- Map showing the location of the district within Banteay Meanchey Province.
- Svay Chek Location in Cambodia
- Coordinates: 13°40′N 103°0′E﻿ / ﻿13.667°N 103.000°E
- Country: Cambodia
- Province: Banteay Meanchey
- Communes: 8
- Villages: 63

Government
- • អភិបាល: លឿង សុភក្តិ

Population (2008)
- • Total: 55,596
- Time zone: +7
- Geocode: 0108

= Svay Chek district =

Svay Chek (ស្រុកស្វាយចេក, lit. 'The Purple Banana') is a district (srok) in the north of Banteay Meanchey province, in north-western Cambodia. The district capital is Svay Chek town located around 22 kilometres north of the provincial capital of Sisophon by road. The district shares a border with Thailand to the west.
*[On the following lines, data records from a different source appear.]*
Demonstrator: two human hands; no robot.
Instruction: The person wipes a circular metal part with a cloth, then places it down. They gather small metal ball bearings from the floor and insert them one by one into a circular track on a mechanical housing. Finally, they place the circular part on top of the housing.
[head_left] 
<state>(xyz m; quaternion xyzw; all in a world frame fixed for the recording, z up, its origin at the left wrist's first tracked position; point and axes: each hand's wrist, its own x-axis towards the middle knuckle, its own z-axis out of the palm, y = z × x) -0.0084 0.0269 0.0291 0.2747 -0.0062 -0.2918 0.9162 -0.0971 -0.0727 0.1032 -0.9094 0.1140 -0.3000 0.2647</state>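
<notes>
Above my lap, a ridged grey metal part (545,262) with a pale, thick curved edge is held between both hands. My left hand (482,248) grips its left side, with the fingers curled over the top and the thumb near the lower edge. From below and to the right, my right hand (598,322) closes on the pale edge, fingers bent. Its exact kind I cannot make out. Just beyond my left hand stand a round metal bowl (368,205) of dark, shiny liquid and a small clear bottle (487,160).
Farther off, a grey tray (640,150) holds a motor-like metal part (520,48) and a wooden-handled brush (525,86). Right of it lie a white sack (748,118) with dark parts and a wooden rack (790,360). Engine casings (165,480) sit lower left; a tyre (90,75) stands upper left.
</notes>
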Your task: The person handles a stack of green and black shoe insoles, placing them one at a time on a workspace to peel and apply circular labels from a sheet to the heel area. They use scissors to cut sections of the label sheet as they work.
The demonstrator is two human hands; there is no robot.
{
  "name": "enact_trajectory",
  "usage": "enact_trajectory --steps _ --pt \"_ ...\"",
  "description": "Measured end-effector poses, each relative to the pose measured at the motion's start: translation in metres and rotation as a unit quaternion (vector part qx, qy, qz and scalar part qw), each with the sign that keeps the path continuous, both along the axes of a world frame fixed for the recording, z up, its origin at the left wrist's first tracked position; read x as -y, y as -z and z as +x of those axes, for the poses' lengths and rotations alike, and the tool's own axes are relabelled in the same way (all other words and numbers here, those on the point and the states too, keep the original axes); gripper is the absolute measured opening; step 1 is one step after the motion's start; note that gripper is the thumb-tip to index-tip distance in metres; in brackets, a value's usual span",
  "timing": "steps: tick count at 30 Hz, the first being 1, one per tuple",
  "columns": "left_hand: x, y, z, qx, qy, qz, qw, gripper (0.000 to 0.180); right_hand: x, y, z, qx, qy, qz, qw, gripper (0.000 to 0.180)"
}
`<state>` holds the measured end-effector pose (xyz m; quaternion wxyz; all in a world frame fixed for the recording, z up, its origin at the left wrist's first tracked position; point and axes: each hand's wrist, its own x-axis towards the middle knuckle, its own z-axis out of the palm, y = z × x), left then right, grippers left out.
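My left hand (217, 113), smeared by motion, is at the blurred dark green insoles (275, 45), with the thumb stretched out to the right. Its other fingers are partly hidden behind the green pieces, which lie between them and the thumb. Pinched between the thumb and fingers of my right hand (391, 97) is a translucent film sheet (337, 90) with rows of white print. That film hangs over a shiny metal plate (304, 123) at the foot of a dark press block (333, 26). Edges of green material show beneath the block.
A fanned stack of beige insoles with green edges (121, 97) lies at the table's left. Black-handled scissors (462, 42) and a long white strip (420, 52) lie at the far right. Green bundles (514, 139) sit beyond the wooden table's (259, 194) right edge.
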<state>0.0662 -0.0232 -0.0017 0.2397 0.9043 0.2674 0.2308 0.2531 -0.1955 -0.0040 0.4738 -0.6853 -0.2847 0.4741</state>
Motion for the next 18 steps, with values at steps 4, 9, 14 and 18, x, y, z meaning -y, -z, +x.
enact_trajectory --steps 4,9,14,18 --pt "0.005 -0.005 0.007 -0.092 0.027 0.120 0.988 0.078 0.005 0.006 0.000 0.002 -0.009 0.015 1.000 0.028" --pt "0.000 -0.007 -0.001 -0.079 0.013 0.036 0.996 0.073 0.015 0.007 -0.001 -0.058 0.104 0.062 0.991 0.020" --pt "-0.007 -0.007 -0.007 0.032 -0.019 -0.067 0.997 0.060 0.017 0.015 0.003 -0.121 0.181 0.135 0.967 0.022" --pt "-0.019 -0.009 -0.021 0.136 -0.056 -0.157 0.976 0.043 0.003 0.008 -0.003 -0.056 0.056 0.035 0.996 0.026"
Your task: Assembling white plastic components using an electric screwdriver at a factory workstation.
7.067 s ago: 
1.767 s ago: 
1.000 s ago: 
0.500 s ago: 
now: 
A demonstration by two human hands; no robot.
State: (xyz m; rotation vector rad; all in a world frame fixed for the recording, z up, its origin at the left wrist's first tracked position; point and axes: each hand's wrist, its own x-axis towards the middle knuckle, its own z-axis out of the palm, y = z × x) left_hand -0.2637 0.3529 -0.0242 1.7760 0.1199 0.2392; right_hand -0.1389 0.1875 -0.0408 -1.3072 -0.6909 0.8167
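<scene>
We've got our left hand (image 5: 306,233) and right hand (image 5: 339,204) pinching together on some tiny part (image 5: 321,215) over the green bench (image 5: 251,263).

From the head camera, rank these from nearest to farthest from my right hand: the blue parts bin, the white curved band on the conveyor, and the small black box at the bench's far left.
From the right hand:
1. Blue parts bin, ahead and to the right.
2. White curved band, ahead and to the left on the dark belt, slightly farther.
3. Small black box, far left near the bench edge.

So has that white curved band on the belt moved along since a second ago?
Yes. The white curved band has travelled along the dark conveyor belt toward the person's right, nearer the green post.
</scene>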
No national highway runs through the district but national road 56 from Sisophon to Samraong in Oddar Meanchey province crosses the district from north to south.

The district is easily accessed by road from Sisophon (22 km) Battambang (city) (90 km) and Siem Reap (city) (124 km). Svay Chek district is one of the smaller districts in Banteay Meanchey province and also has the smallest population after Malai and Phnom Srok. The western half of the district towards Thailand is largely unpopulated. There are no official border crossings in the district but one provincial road begins near Phnom Srok and crosses the district to end at the Thai border. Numerous smaller roads also run to the Thai border in the western half of the district.

== The K5 Plan ==
The western part of Svay Chek district is part of the heavily mined K5 belt which lies just inside the Cambodian border with Thailand. The K5 minefield is 700 kilometres long and 400– 500 metres wide. It runs along the Thai Cambodian border.

== Location ==
Svay Chek district lies in the north of the province and shares a border with Sa Kaeo province of Thailand. Reading from the north clockwise, Svay Chek borders with Thma Pouk district to the north. The eastern border of the district is shared with Phnom Srok district in the north east and Preah Netr Preah in the south east. To the south the district shares a border with Serei Saophoan and Ou Chrov districts. The western border of the district joins with Khok Sung district of Sa Kaeo province in Thailand.

== Administration ==
The Svay Chek district governor reports to Oung Ouen, the Governor of Banteay Meanchey. The following table shows the villages of Svay Chek district by commune.

| Khum (commune) | Phum (villages) |
|---|---|
| Phkoam | Phkoam, Yeang Vien, Yeang, Ampil, Ou, Prasat Vien, Ta Duol, Svay Sa, Mau, Thma Koul, Ta Kul |
| Roluos | Baek Chan Thmei, Khvav Kaeut, Stueng, Ta Ong Kaeut, Slaeng, Roluos, Ta Sman |
| Sarongk | Pheas Tboung, Pheas Cheung, Chrung, Phlas Kang, Kouk Phlu, Kantrong |
| Sla Kram | Sla Kram, Kakaoh, Kamnab, Toap Siem, Khlaeng Poar Akphivoat, Prasat, Kouk Ampil, khlaeng Poar |
| Svay Chek | Kouk Khvav, Ponsay Cheung, Kloeng, Baek Chan Chas, Ponsay Tboung, Roka Thmei, Ta Ong Lech, Slaeng, Thmei, Khvav Lech, Samraong, Chamkar Kor, Damnak Kokos, Lboek Svay |
| Ta Baen | Kouk Ta Aek, Ou Veaeng, Ta Baen, Kouk Roka, Ou Veaeng Tboung |
| Ta Phou | Ta Phou, Pongro, Ta Srei, Prech Kei, Kouk Kei, Khmoas, Thmei, Baray, Phchoek, Prech Tboung, Bantoat Baoh |
| Treas | Thmei, Chaeng, Doun Nouy, Prei, Ponley Chas, Treas, Ampil Prong, Ou Kakaoh, Ta Voek |

== Demographics ==
The district is subdivided into 8 communes (khum) and 63 villages (phum). According to the 1998 Census, the population of the district was 47,960 persons in 10,079 households in 1998. This population consisted of 23,491 males (49.0%) and 24,469 females (51.0%). With a population of under 50,000 people, Svay Chek has one of the smallest district populations in Banteay Meanchey Province. Only Malai and Phnom Srok districts are smaller. The average household size in Svay Chek is 4.8 persons per household, which is slightly smaller than the rural average for Cambodia (5.2 persons). The sex ratio in the district is 96.0%, with slightly more females than males.